Note, a data set is always incorrectly constructed if one data set has more than one unit of observation. Then those data sets should be in separated into two data sets. Even if the two units of observation has the same variables, it is incorrect, bad practice, and a huge source of error if they were included in the same data set.

Methods to confirm the Unit of Observation in a data set

The first time you are using a data set you have not created yourself, you should always start by making sure that you have no doubt what the unit of observation is. You often get this information from the name of the data file, but you should always test that before believing it. The most obvious method to make sure you know what is the unit of observation is to ask the person that sent you the data set, but the rest of this section assumes that you for any reason cannot confirm the unit of observation that easily.

If you open up a data set for which you have a good reason to believe the unit of observations is, for example, household, then look for a household ID variable and test if it is uniquely and fully identifying the data set. If this is the case then you are done. However, if you do not find such variable you will have to find other information that uniquely and fully identifies the data set. For example, in this case, you would look for variables with information of household head name. Test if this variable uniquely identifies the all observations.

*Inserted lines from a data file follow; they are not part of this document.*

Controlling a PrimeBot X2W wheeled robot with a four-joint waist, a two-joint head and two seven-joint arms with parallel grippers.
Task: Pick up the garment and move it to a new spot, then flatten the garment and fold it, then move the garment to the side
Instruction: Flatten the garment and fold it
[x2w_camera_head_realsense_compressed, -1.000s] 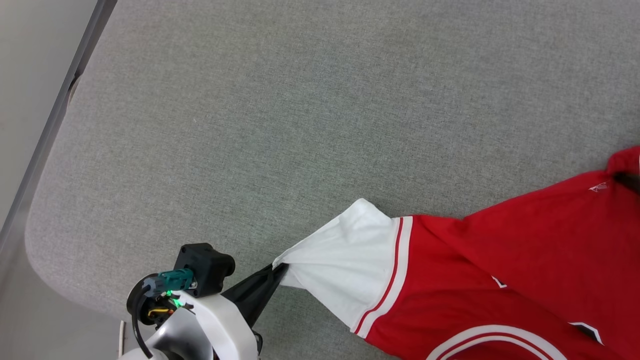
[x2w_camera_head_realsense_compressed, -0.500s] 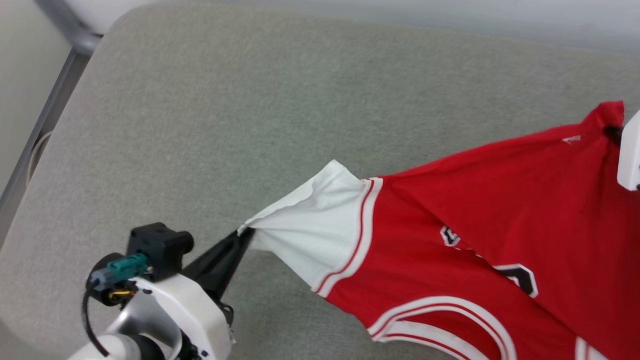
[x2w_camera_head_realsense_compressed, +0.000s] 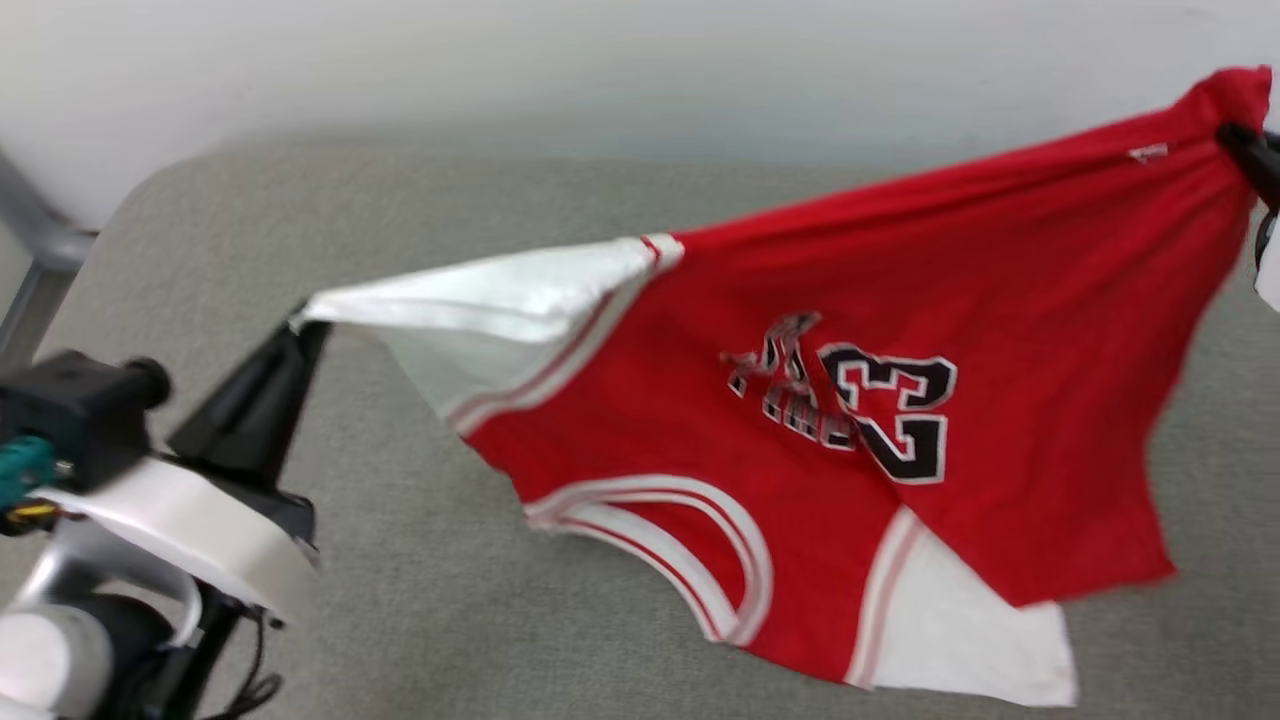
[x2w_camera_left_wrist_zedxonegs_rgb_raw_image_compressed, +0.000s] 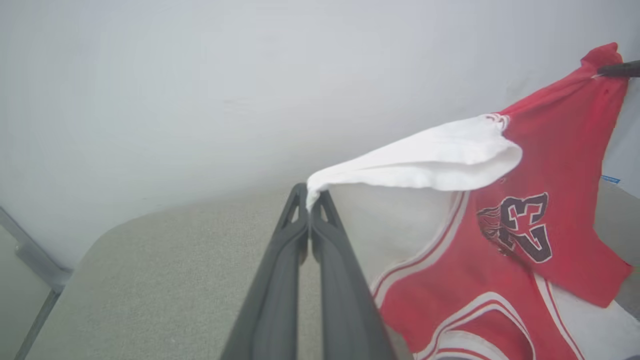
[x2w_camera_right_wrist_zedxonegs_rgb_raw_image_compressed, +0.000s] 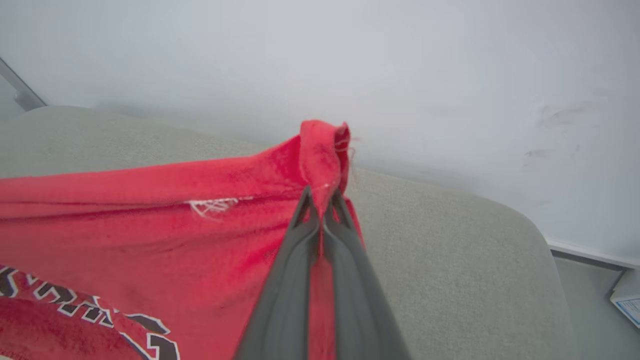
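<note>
Most of right tool (x2w_camera_head_realsense_compressed: 1228, 136) past frame edge; garment (x2w_camera_head_realsense_compressed: 1050, 300) lettering (x2w_camera_head_realsense_compressed: 790, 385) blurred

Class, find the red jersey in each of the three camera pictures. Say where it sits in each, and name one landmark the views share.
Head view: the garment spans centre-left to the upper right corner.
Left wrist view: right half, white sleeve pinched by the left gripper.
Right wrist view: left and centre, red corner pinched by the right gripper.
Shared landmark: the grey padded surface beneath it.
</note>
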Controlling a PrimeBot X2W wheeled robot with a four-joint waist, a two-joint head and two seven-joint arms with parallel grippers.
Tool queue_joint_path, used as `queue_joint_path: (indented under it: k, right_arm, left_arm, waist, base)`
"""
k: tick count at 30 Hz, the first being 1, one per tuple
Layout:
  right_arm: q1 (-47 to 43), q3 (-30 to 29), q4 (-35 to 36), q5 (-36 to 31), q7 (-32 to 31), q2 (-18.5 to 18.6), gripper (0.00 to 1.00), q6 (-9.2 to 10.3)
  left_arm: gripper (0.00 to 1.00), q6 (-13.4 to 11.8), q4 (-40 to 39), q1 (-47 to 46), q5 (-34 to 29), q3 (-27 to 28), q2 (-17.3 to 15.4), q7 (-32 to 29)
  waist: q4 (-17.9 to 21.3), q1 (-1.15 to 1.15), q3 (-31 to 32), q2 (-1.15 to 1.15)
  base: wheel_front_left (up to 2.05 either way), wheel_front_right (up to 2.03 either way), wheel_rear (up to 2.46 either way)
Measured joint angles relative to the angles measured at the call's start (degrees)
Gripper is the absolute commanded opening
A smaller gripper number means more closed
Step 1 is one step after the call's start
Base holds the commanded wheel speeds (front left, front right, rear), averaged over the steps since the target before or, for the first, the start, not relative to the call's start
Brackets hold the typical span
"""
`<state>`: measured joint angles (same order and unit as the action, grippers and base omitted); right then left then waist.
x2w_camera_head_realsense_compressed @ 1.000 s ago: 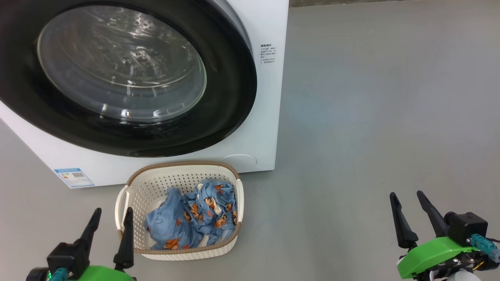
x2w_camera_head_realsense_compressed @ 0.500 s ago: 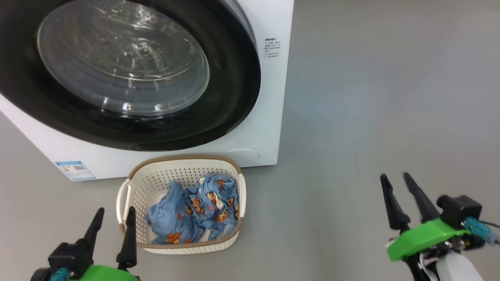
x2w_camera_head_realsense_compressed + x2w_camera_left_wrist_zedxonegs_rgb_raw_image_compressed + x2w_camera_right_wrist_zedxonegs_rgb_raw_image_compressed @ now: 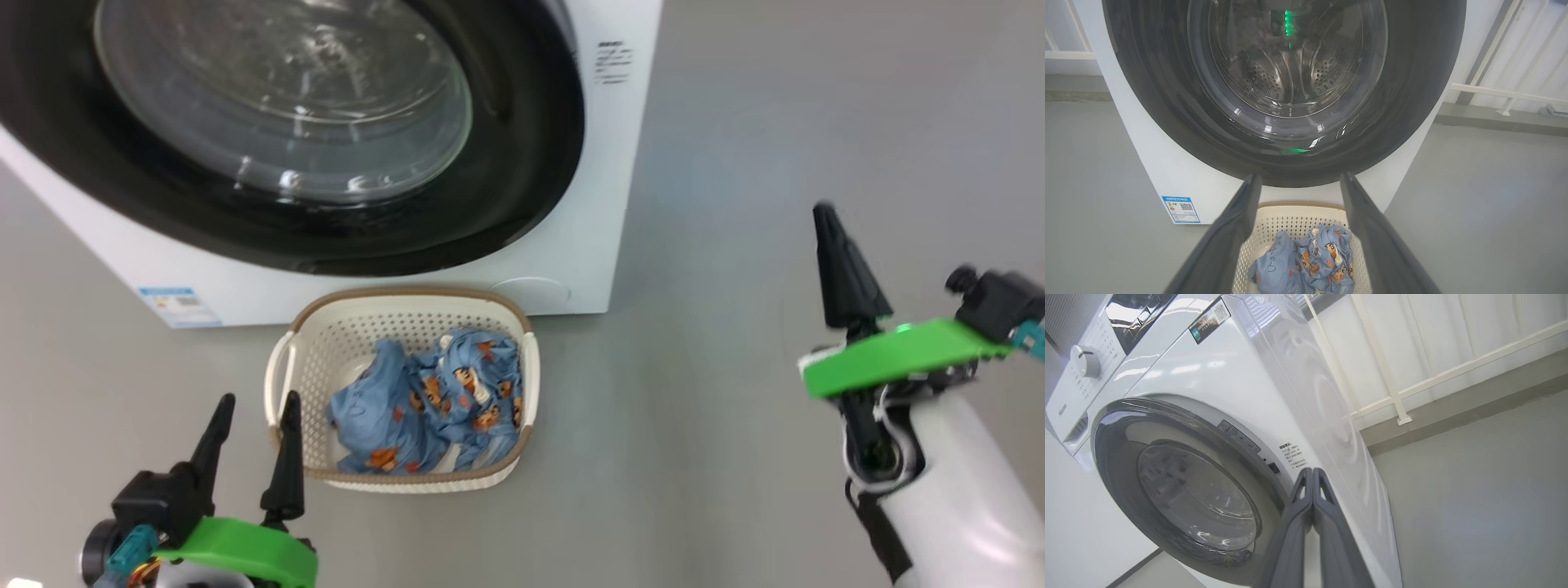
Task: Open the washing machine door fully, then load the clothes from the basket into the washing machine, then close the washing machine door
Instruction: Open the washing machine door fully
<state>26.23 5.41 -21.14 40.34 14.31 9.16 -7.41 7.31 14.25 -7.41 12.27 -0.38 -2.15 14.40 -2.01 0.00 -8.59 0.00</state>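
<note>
The washing machine door (image 3: 286, 122) is shut. It lies flat on the front of the washing machine (image 3: 592, 245), and through the round glass you can see the shiny drum. In the head view the door sits up at 11 o'clock.

Right below the door, at its 6 o'clock, the basket (image 3: 400, 296) stands on the floor (image 3: 718, 425), very close to the machine. The clothes (image 3: 433, 400) are all in it, in a soft blue heap.

The left gripper (image 3: 257, 400) is low at 7 o'clock, just beside the basket's left handle. Its jaws are wide apart and hold nothing. In the left wrist view they point at the door, with the basket between them.

The right gripper (image 3: 826, 216) is up in the air at 3 o'clock, well apart from the machine. Its jaws are pressed tight together and hold nothing. In the right wrist view they point at the right edge of the door.

So I think the first step is in hand: opening the door. Nothing is loaded yet. Next, the closed tips need to reach the door's 3 o'clock edge, hook behind the black rim and pull it out wide. I cannot make out a handle there, so the tips must find the gap with care.
</note>
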Motion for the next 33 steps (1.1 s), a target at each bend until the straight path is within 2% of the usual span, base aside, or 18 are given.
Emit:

Names are often not unique across a country, so you might have to add region name and village name to the test.

Usages other than in data sets

The examples below all have many similarities to how unit of observation is used in the context of a data set. They are included to give further explanation to the concept or highlight small differences in usage.

Regressions

The unit of observation in a regression is what the N (or number of observations) represents. That is very much related to how the concept is used in the data set, as the N is the number of rows from the data set included in the regression. To be able to interpret the regression correctly therefore depends on understanding the unit of observation. In most cases this is trivial, but we have had issues where regressions have been misinterpreted as a monitoring data that was believed to have the unit of observation "households", while it actually was "packages distributed to households". Since the vast majority of households only received one package each, it was easy to make this mistake than what it first might seem.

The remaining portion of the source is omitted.